* _Your assignment_
Copy each line of the records exactly, stopping only after the line that contains "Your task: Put" has been written, and leave pictures out.

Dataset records
· · ·
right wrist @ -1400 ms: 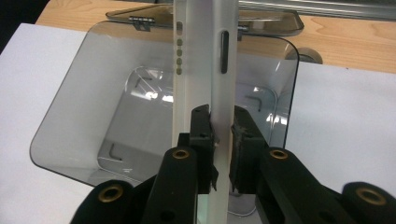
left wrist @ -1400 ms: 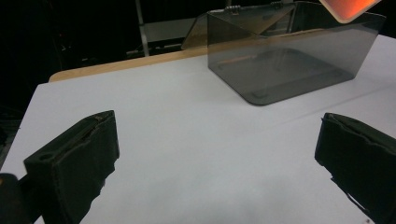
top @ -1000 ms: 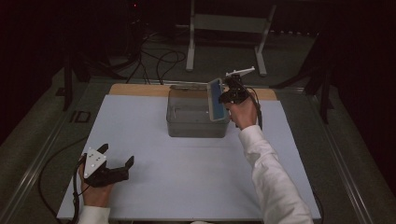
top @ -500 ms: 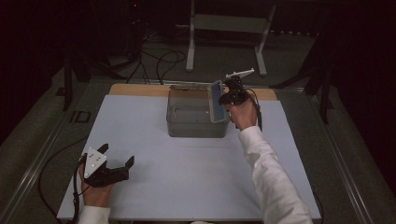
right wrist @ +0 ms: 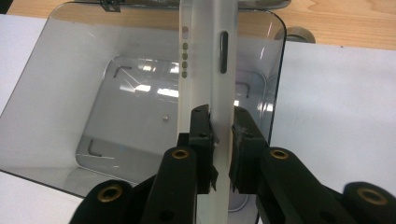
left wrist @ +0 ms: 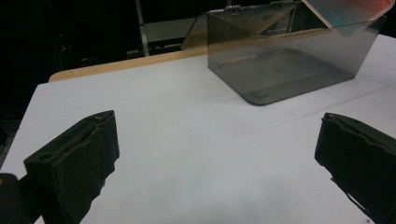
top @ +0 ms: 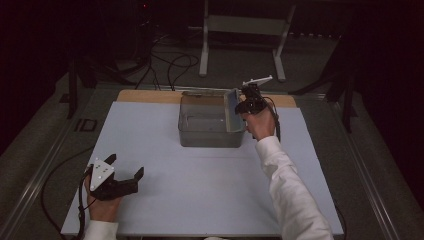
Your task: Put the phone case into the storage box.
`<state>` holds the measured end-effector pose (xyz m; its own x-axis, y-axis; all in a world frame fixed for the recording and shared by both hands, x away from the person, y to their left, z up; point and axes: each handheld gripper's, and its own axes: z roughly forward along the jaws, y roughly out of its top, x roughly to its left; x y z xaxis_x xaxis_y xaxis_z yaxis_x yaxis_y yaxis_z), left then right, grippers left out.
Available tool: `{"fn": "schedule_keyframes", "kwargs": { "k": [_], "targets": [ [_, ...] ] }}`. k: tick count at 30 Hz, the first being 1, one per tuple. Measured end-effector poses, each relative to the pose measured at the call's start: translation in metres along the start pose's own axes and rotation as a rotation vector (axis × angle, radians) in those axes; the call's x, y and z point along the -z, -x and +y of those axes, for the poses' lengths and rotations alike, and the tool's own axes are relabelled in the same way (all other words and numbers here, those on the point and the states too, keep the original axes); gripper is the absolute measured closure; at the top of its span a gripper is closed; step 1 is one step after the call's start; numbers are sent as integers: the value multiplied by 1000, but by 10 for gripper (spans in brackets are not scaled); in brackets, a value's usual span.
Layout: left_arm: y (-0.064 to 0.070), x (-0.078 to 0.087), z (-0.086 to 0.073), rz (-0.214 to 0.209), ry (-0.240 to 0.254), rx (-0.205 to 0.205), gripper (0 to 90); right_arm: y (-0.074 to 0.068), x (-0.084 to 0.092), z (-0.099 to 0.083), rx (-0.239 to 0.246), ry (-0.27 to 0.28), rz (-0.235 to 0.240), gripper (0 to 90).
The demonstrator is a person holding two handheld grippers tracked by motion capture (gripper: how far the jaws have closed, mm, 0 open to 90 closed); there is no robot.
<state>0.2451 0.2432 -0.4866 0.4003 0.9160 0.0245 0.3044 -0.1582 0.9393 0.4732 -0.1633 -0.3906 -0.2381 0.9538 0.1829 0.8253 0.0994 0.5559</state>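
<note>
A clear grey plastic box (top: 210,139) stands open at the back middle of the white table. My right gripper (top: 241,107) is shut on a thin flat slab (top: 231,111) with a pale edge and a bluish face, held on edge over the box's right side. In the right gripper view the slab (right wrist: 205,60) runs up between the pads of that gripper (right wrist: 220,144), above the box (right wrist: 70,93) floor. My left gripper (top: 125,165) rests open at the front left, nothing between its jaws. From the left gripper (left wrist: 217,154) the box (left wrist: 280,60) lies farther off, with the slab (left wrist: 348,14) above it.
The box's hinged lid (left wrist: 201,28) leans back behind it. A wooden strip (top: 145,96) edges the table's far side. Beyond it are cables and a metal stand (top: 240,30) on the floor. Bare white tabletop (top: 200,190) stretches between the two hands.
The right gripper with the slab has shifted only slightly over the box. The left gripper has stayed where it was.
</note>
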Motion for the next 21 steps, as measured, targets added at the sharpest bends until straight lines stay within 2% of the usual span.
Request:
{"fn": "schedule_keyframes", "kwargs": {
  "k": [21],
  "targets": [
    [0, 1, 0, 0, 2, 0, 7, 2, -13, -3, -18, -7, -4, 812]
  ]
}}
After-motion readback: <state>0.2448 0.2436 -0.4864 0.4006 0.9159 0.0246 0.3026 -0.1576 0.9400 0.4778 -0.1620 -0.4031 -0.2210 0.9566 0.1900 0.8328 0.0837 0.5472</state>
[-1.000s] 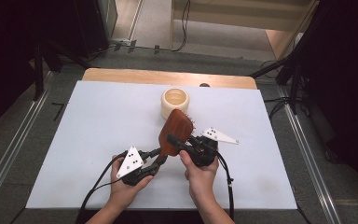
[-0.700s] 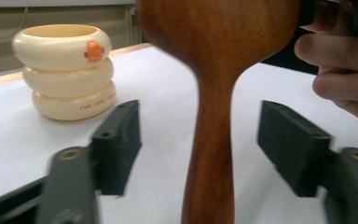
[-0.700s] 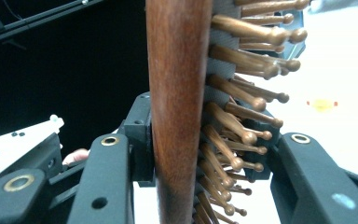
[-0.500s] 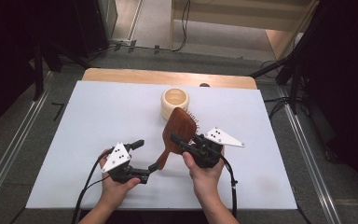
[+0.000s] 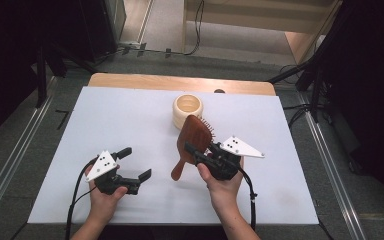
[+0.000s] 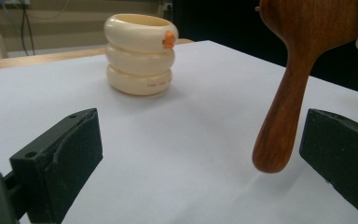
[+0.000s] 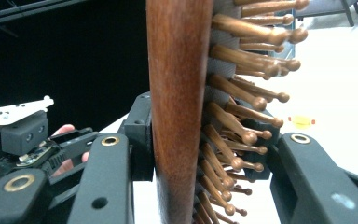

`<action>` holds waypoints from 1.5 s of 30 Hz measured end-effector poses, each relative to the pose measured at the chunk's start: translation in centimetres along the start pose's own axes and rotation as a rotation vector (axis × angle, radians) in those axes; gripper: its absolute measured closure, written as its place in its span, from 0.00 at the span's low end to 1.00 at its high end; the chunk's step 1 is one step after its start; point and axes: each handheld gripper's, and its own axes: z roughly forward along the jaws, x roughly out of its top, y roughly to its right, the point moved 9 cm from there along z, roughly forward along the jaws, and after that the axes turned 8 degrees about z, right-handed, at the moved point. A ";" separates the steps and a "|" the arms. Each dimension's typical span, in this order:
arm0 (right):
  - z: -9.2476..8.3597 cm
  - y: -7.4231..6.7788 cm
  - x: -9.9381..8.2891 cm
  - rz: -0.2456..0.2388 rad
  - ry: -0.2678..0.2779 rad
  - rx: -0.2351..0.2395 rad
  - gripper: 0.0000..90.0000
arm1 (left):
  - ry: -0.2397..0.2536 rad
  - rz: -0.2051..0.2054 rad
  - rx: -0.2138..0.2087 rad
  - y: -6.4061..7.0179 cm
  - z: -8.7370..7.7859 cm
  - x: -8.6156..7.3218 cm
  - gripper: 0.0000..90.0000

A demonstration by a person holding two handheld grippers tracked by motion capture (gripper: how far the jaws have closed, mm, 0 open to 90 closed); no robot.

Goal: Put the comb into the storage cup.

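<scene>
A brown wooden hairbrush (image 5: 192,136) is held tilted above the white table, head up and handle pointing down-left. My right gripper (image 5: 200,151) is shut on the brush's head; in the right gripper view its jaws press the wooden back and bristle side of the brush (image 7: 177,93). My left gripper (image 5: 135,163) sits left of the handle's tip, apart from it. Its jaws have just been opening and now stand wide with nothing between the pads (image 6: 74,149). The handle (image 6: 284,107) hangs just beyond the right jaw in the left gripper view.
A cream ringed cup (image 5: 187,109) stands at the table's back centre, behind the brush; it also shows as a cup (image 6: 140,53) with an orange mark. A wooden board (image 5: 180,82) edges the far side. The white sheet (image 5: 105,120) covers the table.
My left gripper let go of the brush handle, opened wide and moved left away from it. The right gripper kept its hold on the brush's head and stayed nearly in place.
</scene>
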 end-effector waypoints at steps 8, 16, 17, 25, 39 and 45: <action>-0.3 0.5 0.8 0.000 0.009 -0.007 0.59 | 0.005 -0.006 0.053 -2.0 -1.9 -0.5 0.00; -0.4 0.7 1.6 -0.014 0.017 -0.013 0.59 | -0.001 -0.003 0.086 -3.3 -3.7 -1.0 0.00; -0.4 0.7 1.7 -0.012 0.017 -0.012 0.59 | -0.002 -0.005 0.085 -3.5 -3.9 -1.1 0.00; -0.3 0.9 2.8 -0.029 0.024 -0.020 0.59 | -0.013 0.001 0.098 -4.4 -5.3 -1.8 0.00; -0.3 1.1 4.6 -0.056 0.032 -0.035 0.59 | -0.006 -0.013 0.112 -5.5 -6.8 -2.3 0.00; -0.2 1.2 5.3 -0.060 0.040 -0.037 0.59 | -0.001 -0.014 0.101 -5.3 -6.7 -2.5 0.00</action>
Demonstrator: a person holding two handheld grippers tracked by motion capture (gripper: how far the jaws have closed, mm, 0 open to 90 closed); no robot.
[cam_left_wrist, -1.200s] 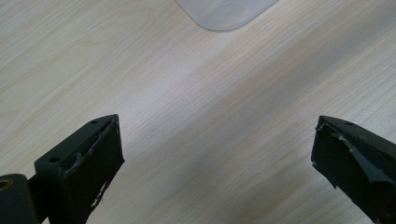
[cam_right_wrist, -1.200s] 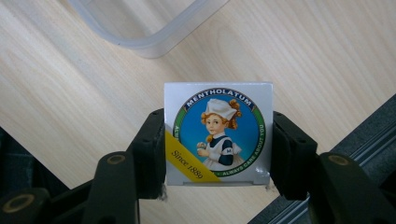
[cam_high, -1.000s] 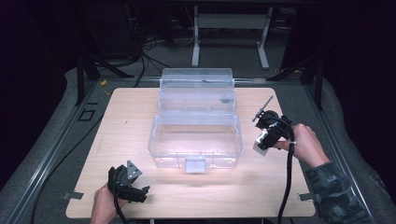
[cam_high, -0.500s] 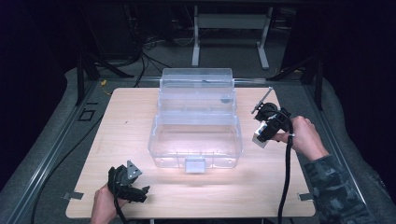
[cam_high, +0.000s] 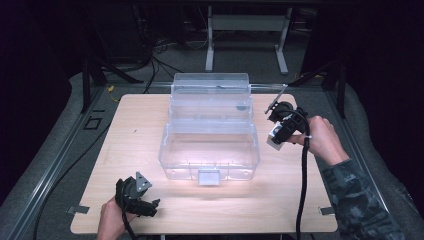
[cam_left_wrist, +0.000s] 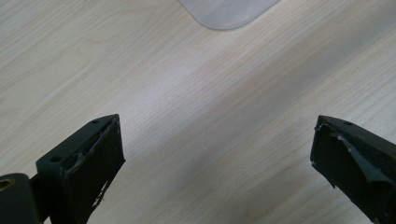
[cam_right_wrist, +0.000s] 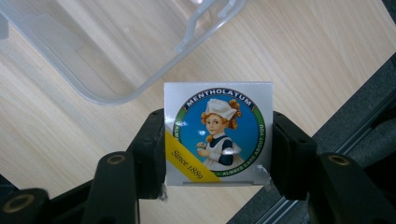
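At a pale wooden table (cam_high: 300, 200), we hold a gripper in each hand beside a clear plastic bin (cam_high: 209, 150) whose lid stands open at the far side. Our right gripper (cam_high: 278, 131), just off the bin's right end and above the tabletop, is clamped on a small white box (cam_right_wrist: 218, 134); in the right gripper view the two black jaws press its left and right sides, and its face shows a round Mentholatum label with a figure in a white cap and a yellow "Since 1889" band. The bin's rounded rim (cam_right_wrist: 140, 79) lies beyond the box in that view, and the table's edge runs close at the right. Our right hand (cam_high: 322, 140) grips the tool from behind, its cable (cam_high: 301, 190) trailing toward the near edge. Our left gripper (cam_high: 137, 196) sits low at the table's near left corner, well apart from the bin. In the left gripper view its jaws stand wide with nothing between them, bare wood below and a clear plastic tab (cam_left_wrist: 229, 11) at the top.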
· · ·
* _Exercise answer_
right wrist @ -1400 ms: 
left wrist @ -1400 ms: 
top @ -1000 ms: 
top @ -500 ms: 
right wrist @ +0 ms: 
left wrist @ +0 ms: 
top @ +0 ms: 
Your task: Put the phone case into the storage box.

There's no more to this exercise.